Вот, возьми К. Самый талантливый из моих учеников. Да, этот его дневник, написанный в десятилетнем возрасте. Вне каких-либо влияний. Он даже не знал – как пишут и как надо писать, какое впечатление на читателей произведет написанное. И мысли об этом не существовало. Это как раз то, что и нужно. Мальчик десяти лет. Почему дети часто и гениальны. Свободны. Потом узнают – как надо правильно писать и о том, что это называется литература, и какой она должна быть – чтобы красиво было, сильно, гениально и так далее. И капут. Глухо. Ни искорки до конца дней. Тишь и гладь.
Я никогда сам не заводил так называемых отношений. Ни с мужчинами, ни с женщинами. Я и не знал, что это такое. Инициатива всегда была не моя. С мужчинами никогда никакой дружбы. Общение только с женщинами. Мужчины – только вокруг вина, ну, профессиональные интересы – с художниками. Не с писателями. С писателями – никогда. То есть всегда – один. И Пушкин так же, и Лермонтов, и Гоголь. И Байрон. И все.
Издаваться в этой стране мне противно. Даже денег не платят. И посмертно – не издадут. Ничего им тут живого не нужно.
Этот мой прием рисования скоро будет исчерпан. И эта смесь, и этот круг внутри. Прием рисования бритвой исчерпать трудно. Бритвы могут быть всевозможной толщины и тонины. Открыл этот прием Михнов.
Мы сегодня гуляли долго, часов пять. Лыжники проносились мимо нас по лыжне с краю дороги. Стемнело. Повернули домой.
16 февраля 1997 года. Мы идем по дорожке в лесу. Мороз, солнце, снег блестит.
– Любовные похождения ничуть не мешали моему писательству, – возражает он. – Наоборот: это придавало силы, энергии, обновляло, освежало. В этом жизнь, движение. Так сказать – постельная борьба.
Как я определяю писателей. Открываю книгу и вижу: письмо высшего ранга. Но мне чуждо, неинтересно, неприятно. Или открываю другую книгу: написано так себе, но живо, мне близко и симпатично. Как определить – живое или нет? Никак. Если ты сам живой, так живое и почувствуешь. Это только чувствовать можно, определять – никак. Отличаешь же ты живой язык от мертвого. Мертвые живого не почувствуют и не поймут. Они и видят, и делают только мертвое. Что здесь читают поголовно? Макулатуру. Здесь нет культуры чтения, читателей. Что ты хочешь, здесь история литературы – каких-то 150 лет. А во Франции, например, как минимум – полтора тысячелетия. Там культура и читателя, и писателя.
Несомненно – Дюма очень живой. Такое и столько нафантазировать. Живое – это движение.
И в западной живописи, и в западной литературе я разочарован.

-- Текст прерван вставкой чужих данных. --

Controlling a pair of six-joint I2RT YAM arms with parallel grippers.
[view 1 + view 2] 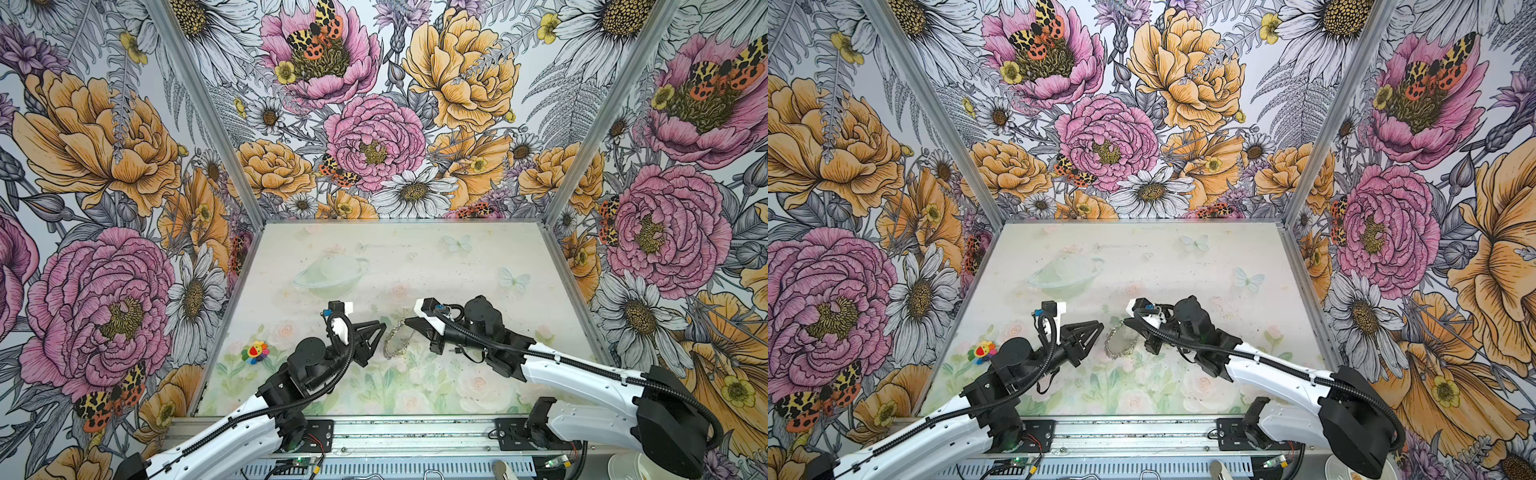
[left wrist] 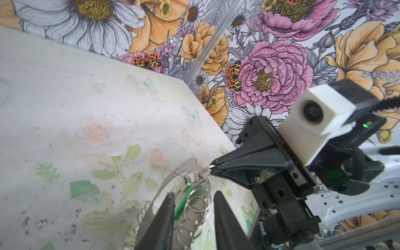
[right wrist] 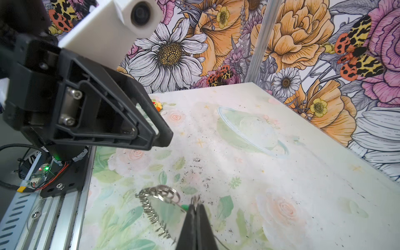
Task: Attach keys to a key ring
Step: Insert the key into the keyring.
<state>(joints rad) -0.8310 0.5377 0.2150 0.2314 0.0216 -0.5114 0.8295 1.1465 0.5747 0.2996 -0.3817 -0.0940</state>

Я теперь не могу смотреть ни на какую западную живопись. Все это конструкции и гиперболы. Поток конструкций, Пикассо – одни конструкции, и ничего больше. Разочаровался и в Малевиче. Твердит об интуиции, а у самого никакой интуиции и не ночевало. Концентрат цвета. Но разве это живопись? У итальянских икон до Возрождения, последний Филиппо Липпи – это живопись. Какой насыщенный цвет, нюансы, микромир. Насыщенность цвета – совсем не то что концентрированность. Все западное искусство гиперболично, значит – бесчеловечно. До человека там никогда не было дела. Риторика, гиперболы, спекуляция умом.
С тех пор, как я оглох, я стал видеть микромир и теперь полностью перешел на это видение. Тут другое – неисчерпаемость. Достаточно малейшего сдвига, изменения, нового оттенка и – открытие, новость. В макромире это невозможно. И видение микромира – это человечно. На Востоке, в Китае, Японии – такая культура видения, противоположная психически и духовно западной, тысячи лет. Да, и Кавабата. Даже в переводе видно, как он тщательно выписывает каждую фразу. На Западе? Говорят – Марсель Пруст. Но в переводе на русский это не видно. Грубо. Может быть, у Малларме. Но у него – может быть, только выписывание деталей. А микромиром надо жить. Да, моя «Книга пустот» – полностью, в чистом качестве этого виденья. А начало было в «Доме дней». Единственно, куда бы я хотел поехать, так это в Японию. Посмотреть: остались у них хоть рожи косые или и там Америка.